In the fall of 2014, the European Parliament voted in support of dismantling Google on antitrust grounds in order to prevent the powerhouse from abusing its “90% dominance” of the search market. European citizens also claimed that Google uses its search engine to promote its own services and products, all to the detriment of its competitors.
In an open letter authored by U.S. senators Ron Wyden and Orrin Hatch and congressmen Dave Carno and Sander Levin, they wrote that, “[The vote] and similar proposals build walls rather than bridges [and] do not appear to give full consideration to the negative effect such policies may have on the broader US-EU trade relationship.”
Now, the Guardian reveals that these and many other politicians received significant campaign funding by Google. In exchange for receiving generous campaign funds, Google “suggested’ that the politicians act on the search engine’s behalf, as part of a coordinated lobbying campaign.
While the European Parliament may not have the power to break up Google, it has the authority to find the company guilty of antitrust violations and subsequently impose a potential penalty of $6 billion.
Google has reportedly spent $400 million lobbying the European Parliament in 2014 alone.

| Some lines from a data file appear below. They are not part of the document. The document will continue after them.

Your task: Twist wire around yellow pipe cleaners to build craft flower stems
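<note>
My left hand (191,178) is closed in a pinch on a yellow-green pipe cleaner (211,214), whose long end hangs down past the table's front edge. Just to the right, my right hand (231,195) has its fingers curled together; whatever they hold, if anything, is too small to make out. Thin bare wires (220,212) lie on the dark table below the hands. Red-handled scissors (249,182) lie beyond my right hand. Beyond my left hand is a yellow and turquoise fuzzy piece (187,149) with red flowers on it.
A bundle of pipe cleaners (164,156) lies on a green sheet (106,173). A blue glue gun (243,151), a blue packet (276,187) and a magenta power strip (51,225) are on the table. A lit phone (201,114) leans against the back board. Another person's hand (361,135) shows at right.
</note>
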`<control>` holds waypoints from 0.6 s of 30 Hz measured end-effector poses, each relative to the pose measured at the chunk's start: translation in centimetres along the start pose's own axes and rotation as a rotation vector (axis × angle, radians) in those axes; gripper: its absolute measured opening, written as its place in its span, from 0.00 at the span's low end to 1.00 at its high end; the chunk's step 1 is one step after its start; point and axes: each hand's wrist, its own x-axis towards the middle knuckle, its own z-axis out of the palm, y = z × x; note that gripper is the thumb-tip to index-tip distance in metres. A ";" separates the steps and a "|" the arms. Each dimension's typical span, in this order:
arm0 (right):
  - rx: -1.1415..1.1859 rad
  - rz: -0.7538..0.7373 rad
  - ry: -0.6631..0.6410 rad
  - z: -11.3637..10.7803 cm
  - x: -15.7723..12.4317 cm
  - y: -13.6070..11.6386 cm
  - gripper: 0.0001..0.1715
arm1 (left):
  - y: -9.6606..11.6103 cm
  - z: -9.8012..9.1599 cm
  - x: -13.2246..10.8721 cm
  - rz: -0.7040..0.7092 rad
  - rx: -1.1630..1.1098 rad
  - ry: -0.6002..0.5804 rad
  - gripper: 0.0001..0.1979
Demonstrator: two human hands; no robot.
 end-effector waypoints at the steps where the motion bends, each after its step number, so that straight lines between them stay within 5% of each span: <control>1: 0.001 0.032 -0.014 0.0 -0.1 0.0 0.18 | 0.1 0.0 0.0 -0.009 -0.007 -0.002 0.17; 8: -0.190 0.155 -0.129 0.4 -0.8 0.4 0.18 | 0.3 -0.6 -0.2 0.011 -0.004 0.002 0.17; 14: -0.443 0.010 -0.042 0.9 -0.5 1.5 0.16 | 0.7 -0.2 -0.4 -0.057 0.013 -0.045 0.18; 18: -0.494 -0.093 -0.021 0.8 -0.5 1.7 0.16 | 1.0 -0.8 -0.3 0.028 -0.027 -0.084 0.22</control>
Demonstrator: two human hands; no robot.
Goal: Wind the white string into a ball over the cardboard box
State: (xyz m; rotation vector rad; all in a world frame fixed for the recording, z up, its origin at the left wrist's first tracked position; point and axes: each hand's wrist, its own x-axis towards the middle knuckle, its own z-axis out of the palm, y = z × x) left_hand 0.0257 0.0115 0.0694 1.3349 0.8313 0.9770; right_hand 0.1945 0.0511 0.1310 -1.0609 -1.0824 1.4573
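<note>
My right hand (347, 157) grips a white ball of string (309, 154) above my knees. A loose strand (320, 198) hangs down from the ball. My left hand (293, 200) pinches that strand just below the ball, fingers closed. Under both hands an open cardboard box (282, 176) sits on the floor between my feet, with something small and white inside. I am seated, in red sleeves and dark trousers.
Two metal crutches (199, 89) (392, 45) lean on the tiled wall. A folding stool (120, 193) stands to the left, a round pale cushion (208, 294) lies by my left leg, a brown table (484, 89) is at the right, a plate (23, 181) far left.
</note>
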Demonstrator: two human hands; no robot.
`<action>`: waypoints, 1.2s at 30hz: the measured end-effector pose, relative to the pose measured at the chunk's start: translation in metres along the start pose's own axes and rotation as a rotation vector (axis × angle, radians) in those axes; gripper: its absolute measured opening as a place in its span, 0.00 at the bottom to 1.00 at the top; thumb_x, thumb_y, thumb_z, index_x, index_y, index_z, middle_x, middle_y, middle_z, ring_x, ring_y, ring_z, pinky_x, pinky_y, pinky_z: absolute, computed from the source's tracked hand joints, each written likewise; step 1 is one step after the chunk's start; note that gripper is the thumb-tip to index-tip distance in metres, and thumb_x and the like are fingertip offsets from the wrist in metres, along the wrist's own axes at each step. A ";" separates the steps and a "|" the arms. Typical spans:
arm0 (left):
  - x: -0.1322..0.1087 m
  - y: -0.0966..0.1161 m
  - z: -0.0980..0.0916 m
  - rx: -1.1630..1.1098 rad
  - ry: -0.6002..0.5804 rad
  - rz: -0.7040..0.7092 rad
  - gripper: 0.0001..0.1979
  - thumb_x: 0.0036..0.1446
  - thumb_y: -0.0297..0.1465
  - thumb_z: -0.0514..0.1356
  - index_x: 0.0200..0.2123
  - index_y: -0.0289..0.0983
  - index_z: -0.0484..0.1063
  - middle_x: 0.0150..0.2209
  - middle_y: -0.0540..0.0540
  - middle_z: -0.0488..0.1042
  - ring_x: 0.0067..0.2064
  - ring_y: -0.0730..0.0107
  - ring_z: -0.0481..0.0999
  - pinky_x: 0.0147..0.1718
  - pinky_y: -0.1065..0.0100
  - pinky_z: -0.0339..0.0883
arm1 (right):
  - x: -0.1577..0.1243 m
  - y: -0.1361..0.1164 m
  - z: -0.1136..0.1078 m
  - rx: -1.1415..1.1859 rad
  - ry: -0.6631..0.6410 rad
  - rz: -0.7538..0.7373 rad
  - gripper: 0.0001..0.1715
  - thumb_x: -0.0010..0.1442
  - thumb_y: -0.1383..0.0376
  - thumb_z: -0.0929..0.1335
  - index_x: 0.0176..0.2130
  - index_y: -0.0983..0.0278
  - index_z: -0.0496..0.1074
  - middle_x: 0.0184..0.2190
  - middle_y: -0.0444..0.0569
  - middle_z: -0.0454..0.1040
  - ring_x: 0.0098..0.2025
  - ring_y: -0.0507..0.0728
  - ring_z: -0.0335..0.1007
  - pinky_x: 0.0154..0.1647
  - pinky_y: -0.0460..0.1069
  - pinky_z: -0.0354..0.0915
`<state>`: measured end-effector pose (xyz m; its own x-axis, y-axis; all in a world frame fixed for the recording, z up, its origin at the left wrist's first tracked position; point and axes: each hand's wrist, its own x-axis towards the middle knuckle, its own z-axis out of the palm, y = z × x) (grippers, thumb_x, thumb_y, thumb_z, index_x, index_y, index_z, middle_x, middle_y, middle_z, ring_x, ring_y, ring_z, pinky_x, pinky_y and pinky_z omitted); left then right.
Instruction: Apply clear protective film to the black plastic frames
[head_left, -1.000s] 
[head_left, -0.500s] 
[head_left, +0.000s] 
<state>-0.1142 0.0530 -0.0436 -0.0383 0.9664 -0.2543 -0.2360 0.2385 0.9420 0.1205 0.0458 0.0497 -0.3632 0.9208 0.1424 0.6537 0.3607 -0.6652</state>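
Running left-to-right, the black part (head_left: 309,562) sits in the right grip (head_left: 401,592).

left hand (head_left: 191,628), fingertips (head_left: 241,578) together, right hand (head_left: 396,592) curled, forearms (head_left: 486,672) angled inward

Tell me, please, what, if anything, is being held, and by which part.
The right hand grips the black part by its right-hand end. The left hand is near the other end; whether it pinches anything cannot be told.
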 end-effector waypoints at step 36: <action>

Some of this money has been spent on getting U.S. politicians to write letters of protest to MEPs. The Guardian points to one particular case: “The US House Judiciary Committee wrote to MEPs concerning the antitrust case against Google. The committee’s chairman, Bob Goodlatte, said the committee was ‘troubled to learn’ some MEPs were ‘encouraging antitrust enforcement efforts that appear to be motivated by politics’ that would ultimately undermine free markets.”
“Google has consistently donated to Goodlatte’s election campaigns, while members on the judiciary committee that he chairs collectively received more than $200,000 from the company during the 2014 election cycle.”
Scott Kessler, an equity analyst at S&P Capital IQ, notes that, “Google has been facing these issues in Europe for a number of years and some people believe that now is the time that they will have to account for some of these actions in some way.”